Le prêtre lui-même se laisse prendre au piège du terrible pouvoir de persuasion de ce média. Découvrant la télé pour la première fois, il vit comme une révélation les élucubrations pseudo surnaturelles de Cavan pendant son show, sûr que ce dernier est en relation directe avec le Malin. Il va lui demander son aide pour entrer en contact avec Satan. Cavan aura beau lui expliquer que son show est une arnaque, destinée à berner les millions de gogos qui le suivent chaque jour, le Père crédule n'en démordra pas. Pour le convaincre, Cavan ira jusqu'à s'adresser en direct à son public, avouant que son show est une supercherie. Il en profite au passage pour lancer des insultes à ce peuple lobotomisé par le tube cathodique. On pourrait croire qu'il signe ainsi la mort de l'émission.... Que nenni, quelques mois plus tard, le show renaît de ses cendres (selon l'expression du nouveau présentateur qui s'est fait le même look que son prédecesseur). Le public a oublié qu'il s'est fait berner, insulter. Il est de nouveau fidèle au rendez-vous. On sourit à l'idée que cette pratique est courante dans la musique, notamment. Par exemple, on a tous su que certains Boys Band (ou girls) avaient fait l'objet de changements de membres sans que personne ne s'en formalise vraiment. Tant que l'image est là, peu importe qui la véhicule. On n'est plus en présence d'artistes à part entière mais de pièces interchangeables.

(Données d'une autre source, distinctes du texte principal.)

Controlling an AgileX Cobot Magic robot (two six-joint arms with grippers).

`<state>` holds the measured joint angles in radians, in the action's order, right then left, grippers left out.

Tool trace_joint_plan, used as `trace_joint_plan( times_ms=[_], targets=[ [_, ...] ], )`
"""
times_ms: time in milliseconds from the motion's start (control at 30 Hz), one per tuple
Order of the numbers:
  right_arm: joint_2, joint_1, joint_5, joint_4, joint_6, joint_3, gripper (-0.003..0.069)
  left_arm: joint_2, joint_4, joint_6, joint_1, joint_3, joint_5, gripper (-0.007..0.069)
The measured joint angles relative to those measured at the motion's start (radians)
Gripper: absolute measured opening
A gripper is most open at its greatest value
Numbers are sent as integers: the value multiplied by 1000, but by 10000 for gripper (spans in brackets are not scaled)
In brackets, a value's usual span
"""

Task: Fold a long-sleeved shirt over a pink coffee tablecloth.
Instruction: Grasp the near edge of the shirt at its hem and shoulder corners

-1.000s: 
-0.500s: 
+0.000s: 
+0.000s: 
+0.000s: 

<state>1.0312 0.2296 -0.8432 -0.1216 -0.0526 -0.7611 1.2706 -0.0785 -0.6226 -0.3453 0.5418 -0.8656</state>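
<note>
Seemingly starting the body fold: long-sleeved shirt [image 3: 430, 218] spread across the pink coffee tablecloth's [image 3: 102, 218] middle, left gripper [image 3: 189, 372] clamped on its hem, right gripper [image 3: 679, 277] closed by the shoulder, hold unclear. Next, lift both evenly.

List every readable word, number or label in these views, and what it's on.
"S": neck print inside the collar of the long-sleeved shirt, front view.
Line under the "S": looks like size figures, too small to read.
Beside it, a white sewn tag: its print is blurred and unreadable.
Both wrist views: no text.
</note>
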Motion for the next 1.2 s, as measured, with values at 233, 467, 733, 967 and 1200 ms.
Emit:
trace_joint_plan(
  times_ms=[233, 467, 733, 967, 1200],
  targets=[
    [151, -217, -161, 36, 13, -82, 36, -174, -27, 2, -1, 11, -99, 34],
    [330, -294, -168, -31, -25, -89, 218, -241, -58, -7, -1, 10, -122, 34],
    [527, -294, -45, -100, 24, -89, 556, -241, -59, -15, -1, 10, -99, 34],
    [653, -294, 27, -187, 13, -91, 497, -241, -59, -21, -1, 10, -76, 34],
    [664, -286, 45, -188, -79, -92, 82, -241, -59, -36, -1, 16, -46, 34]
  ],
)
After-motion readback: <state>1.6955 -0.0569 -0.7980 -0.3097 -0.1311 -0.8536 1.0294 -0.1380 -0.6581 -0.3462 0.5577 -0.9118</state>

Alex de La Iglesia semble se faire plaisir en mettant en concurrence Dieu et le personnage médiatique. Dans ce film on pourrait dire : Eglise et télévision, même combat. Celui de la manipulation, de l'argent, du pouvoir. La télé comme nouveau lieu sacré, le présentateur comme nouveau Messie. La différence ici est que ce dernier avoue sa supercherie, las d'abuser de la crédulité de ses ouailles. Pour enfoncer le clou, le pouvoir de persuasion de l'image est également représenté par la musique du film, dont le thème est le hard-rock. Nombreux sont ceux qui croient que les métalleux sont satanistes ! Le prêtre innocent en sera si convaincu qu'il n'aura de cesse de chercher, dans ce qui n'est qu'une image, ceux qui par leur musique "incantent les forces du mal". Encore une fois, on s'aperçoit que le réalisateur condamne allègrement tous les gens qui se laissent persuader qu'il n'y a qu'une vérité. Ceux qui par ignorance associent des idées reçues et en font leur crédo. L'intolérance, la peur de la différence, de l'inconnu sont montrés du doigt accusateur de Alex de La Iglesia. Au final, la matérialisation du Diable se fait au travers de l'extrème droite...
Une satire croustillante, donc, où tous les acteurs de notre quotidien sont caricaturés à outrance, mais un regard lucide sur l'évolution de notre société. Un film hilarant, acide et terriblement actuel.